PROBLEM DETAILS –
What comes back must be the data itself, retyped exactly.

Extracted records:
◆ ◆ ◆ ◆
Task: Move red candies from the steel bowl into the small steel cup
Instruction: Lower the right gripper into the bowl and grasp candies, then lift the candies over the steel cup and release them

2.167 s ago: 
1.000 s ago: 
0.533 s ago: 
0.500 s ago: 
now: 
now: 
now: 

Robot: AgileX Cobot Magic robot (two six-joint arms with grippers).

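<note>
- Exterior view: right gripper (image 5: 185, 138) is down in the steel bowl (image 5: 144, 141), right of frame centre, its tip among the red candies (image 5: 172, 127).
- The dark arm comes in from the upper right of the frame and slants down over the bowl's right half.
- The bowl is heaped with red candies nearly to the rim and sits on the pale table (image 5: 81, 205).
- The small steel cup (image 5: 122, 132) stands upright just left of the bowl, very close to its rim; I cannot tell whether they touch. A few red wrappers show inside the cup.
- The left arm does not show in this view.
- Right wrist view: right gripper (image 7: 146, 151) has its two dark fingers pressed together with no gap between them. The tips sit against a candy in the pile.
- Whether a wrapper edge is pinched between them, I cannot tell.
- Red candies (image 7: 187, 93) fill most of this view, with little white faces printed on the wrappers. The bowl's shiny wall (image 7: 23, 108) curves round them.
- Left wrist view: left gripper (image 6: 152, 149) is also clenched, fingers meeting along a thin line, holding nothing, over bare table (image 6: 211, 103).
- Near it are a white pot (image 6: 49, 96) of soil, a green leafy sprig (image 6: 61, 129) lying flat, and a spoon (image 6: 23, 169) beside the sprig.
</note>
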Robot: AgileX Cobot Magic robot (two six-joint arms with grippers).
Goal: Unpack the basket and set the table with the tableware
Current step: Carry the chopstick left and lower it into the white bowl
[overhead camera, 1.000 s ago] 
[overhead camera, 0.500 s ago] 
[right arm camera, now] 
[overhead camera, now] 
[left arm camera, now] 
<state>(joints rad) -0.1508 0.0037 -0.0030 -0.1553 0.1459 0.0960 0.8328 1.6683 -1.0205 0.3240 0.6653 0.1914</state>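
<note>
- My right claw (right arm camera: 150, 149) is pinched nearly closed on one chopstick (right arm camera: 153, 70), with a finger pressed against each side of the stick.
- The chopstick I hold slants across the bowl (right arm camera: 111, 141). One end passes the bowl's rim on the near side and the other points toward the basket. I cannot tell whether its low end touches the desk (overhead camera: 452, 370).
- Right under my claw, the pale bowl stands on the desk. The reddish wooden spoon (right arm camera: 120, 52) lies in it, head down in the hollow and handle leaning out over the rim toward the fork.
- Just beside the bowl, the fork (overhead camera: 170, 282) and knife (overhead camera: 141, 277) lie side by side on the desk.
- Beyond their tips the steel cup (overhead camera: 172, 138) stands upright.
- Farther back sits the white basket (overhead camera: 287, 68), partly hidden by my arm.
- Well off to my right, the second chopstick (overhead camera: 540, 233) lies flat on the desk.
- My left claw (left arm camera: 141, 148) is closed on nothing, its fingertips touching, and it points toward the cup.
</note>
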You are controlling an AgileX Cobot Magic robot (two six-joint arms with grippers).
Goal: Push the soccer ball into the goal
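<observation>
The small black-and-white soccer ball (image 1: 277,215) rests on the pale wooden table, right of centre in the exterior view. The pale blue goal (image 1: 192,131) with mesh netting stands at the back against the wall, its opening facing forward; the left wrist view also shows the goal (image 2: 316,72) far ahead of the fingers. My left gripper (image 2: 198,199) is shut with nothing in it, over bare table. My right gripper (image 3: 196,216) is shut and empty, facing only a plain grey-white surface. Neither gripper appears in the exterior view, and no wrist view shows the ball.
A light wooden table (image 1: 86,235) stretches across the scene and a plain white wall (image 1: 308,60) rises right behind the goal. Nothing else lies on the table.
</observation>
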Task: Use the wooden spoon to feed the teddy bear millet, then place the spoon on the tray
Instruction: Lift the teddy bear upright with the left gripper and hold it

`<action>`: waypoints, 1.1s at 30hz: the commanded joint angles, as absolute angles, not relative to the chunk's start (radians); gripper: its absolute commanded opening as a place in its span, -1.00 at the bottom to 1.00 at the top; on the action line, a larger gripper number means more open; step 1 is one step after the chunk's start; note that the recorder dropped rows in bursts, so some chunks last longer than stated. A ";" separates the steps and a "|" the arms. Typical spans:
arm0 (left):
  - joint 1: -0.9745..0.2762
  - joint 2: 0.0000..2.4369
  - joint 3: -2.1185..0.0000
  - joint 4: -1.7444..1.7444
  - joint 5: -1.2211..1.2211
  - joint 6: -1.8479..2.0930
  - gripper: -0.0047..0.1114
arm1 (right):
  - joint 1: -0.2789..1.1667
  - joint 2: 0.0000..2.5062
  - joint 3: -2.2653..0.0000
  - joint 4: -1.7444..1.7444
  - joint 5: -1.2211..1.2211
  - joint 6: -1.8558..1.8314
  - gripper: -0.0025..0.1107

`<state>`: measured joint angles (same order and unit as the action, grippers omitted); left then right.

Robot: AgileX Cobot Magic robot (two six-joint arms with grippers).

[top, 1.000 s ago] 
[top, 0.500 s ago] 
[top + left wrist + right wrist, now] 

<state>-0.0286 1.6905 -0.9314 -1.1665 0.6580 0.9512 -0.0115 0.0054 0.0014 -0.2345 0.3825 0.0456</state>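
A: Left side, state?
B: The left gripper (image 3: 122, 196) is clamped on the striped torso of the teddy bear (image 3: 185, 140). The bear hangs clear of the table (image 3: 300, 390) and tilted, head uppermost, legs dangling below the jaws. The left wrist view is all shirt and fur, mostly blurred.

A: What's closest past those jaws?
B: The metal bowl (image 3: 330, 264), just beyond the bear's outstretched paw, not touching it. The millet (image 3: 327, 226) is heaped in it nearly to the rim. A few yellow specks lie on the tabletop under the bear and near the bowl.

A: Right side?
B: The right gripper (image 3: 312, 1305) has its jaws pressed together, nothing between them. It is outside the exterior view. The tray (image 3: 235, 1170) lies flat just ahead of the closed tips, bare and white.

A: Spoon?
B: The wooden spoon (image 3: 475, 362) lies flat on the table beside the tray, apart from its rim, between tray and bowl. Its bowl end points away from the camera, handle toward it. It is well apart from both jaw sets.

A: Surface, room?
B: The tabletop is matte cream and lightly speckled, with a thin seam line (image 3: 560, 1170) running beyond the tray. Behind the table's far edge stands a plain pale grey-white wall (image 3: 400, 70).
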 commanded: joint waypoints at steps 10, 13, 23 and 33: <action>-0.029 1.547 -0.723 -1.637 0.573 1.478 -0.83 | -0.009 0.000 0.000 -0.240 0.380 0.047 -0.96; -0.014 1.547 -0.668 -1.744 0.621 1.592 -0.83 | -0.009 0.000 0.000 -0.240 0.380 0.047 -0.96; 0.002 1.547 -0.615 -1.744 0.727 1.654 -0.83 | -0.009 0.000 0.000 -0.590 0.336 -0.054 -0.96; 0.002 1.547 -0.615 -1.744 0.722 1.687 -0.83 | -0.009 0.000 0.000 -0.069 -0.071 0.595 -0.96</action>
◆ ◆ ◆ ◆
EXERCISE SOLUTION –
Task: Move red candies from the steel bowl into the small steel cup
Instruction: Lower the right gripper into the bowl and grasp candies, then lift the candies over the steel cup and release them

2.167 s ago: 
1.000 s ago: 
0.533 s ago: 
0.500 s ago: 
now: 
now: 
now: 

Robot: AgileX Cobot Magic robot (two six-joint arms with grippers).

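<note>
- Exterior view: right gripper (image 5: 185, 138) is down in the steel bowl (image 5: 144, 141), right of frame centre, its tip among the red candies (image 5: 172, 127).
- The dark arm comes in from the upper right of the frame and slants down over the bowl's right half.
- The bowl is heaped with red candies nearly to the rim and sits on the pale table (image 5: 81, 205).
- The small steel cup (image 5: 122, 132) stands upright just left of the bowl, very close to its rim; I cannot tell whether they touch. A few red wrappers show inside the cup.
- The left arm does not show in this view.
- Right wrist view: right gripper (image 7: 146, 151) has its two dark fingers pressed together with no gap between them. The tips sit against a candy in the pile.
- Whether a wrapper edge is pinched between them, I cannot tell.
- Red candies (image 7: 187, 93) fill most of this view, with little white faces printed on the wrappers. The bowl's shiny wall (image 7: 23, 108) curves round them.
- Left wrist view: left gripper (image 6: 152, 149) is also clenched, fingers meeting along a thin line, holding nothing, over bare table (image 6: 211, 103).
- Near it are a white pot (image 6: 49, 96) of soil, a green leafy sprig (image 6: 61, 129) lying flat, and a spoon (image 6: 23, 169) beside the sprig.
</note>
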Robot: AgileX Cobot Magic robot (two six-joint arms with grippers).
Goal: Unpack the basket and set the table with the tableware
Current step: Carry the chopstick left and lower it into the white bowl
[overhead camera, 1.000 s ago] 
[overhead camera, 0.500 s ago] 
[right arm camera, now] 
[overhead camera, now] 
[left arm camera, now] 
<state>(joints rad) -0.1508 0.0037 -0.0030 -0.1553 0.1459 0.0960 0.8328 1.6683 -1.0205 0.3240 0.6653 0.1914</state>
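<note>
- My right claw (right arm camera: 150, 149) is pinched nearly closed on one chopstick (right arm camera: 153, 70), with a finger pressed against each side of the stick.
- The chopstick I hold slants across the bowl (right arm camera: 111, 141). One end passes the bowl's rim on the near side and the other points toward the basket. I cannot tell whether its low end touches the desk (overhead camera: 452, 370).
- Right under my claw, the pale bowl stands on the desk. The reddish wooden spoon (right arm camera: 120, 52) lies in it, head down in the hollow and handle leaning out over the rim toward the fork.
- Just beside the bowl, the fork (overhead camera: 170, 282) and knife (overhead camera: 141, 277) lie side by side on the desk.
- Beyond their tips the steel cup (overhead camera: 172, 138) stands upright.
- Farther back sits the white basket (overhead camera: 287, 68), partly hidden by my arm.
- Well off to my right, the second chopstick (overhead camera: 540, 233) lies flat on the desk.
- My left claw (left arm camera: 141, 148) is closed on nothing, its fingertips touching, and it points toward the cup.
</note>
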You are controlling an AgileX Cobot Magic robot (two six-joint arms with grippers).
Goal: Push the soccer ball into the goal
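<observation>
The small black-and-white soccer ball (image 1: 277,215) rests on the pale wooden table, right of centre in the exterior view. The pale blue goal (image 1: 192,131) with mesh netting stands at the back against the wall, its opening facing forward; the left wrist view also shows the goal (image 2: 316,72) far ahead of the fingers. My left gripper (image 2: 198,199) is shut with nothing in it, over bare table. My right gripper (image 3: 196,216) is shut and empty, facing only a plain grey-white surface. Neither gripper appears in the exterior view, and no wrist view shows the ball.
A light wooden table (image 1: 86,235) stretches across the scene and a plain white wall (image 1: 308,60) rises right behind the goal. Nothing else lies on the table.
</observation>
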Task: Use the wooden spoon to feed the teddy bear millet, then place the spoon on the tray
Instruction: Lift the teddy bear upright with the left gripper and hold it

`<action>`: waypoints, 1.1s at 30hz: the commanded joint angles, as absolute angles, not relative to the chunk's start (radians); gripper: its absolute commanded opening as a place in its span, -1.00 at the bottom to 1.00 at the top; on the action line, a larger gripper number means more open; step 1 is one step after the chunk's start; note that the recorder dropped rows in bursts, so some chunks last longer than stated. A ";" separates the steps and a "|" the arms. Typical spans:
arm0 (left):
  - joint 1: -0.9745..0.2762
  - joint 2: 0.0000..2.4369
  - joint 3: -2.1185..0.0000
  - joint 4: -1.7444..1.7444
  - joint 5: -1.2211..1.2211
  - joint 6: -1.8479..2.0930
  - gripper: -0.0047..0.1114
arm1 (right):
  - joint 1: -0.2789..1.1667
  - joint 2: 0.0000..2.5062
  - joint 3: -2.2653..0.0000
  - joint 4: -1.7444..1.7444
  - joint 5: -1.2211..1.2211
  - joint 6: -1.8558..1.8314
  - gripper: -0.0025..0.1107

`<state>`: measured joint angles (same order and unit as the action, grippers omitted); left then right.

Robot: AgileX Cobot Magic robot (two six-joint arms with grippers).

[top, 1.000 s ago] 
[top, 0.500 s ago] 
[top + left wrist + right wrist, now] 

<state>-0.0286 1.6905 -0.9314 -1.1665 0.6580 0.9512 -0.0115 0.0054 0.0014 -0.2345 0.3825 0.0456</state>
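A: Left side, state?
B: The left gripper (image 3: 122, 196) is clamped on the striped torso of the teddy bear (image 3: 185, 140). The bear hangs clear of the table (image 3: 300, 390) and tilted, head uppermost, legs dangling below the jaws. The left wrist view is all shirt and fur, mostly blurred.

A: What's closest past those jaws?
B: The metal bowl (image 3: 330, 264), just beyond the bear's outstretched paw, not touching it. The millet (image 3: 327, 226) is heaped in it nearly to the rim. A few yellow specks lie on the tabletop under the bear and near the bowl.

A: Right side?
B: The right gripper (image 3: 312, 1305) has its jaws pressed together, nothing between them. It is outside the exterior view. The tray (image 3: 235, 1170) lies flat just ahead of the closed tips, bare and white.

A: Spoon?
B: The wooden spoon (image 3: 475, 362) lies flat on the table beside the tray, apart from its rim, between tray and bowl. Its bowl end points away from the camera, handle toward it. It is well apart from both jaw sets.

A: Surface, room?
B: The tabletop is matte cream and lightly speckled, with a thin seam line (image 3: 560, 1170) running beyond the tray. Behind the table's far edge stands a plain pale grey-white wall (image 3: 400, 70).
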 commanded: joint waypoints at steps 10, 13, 23 and 33: <action>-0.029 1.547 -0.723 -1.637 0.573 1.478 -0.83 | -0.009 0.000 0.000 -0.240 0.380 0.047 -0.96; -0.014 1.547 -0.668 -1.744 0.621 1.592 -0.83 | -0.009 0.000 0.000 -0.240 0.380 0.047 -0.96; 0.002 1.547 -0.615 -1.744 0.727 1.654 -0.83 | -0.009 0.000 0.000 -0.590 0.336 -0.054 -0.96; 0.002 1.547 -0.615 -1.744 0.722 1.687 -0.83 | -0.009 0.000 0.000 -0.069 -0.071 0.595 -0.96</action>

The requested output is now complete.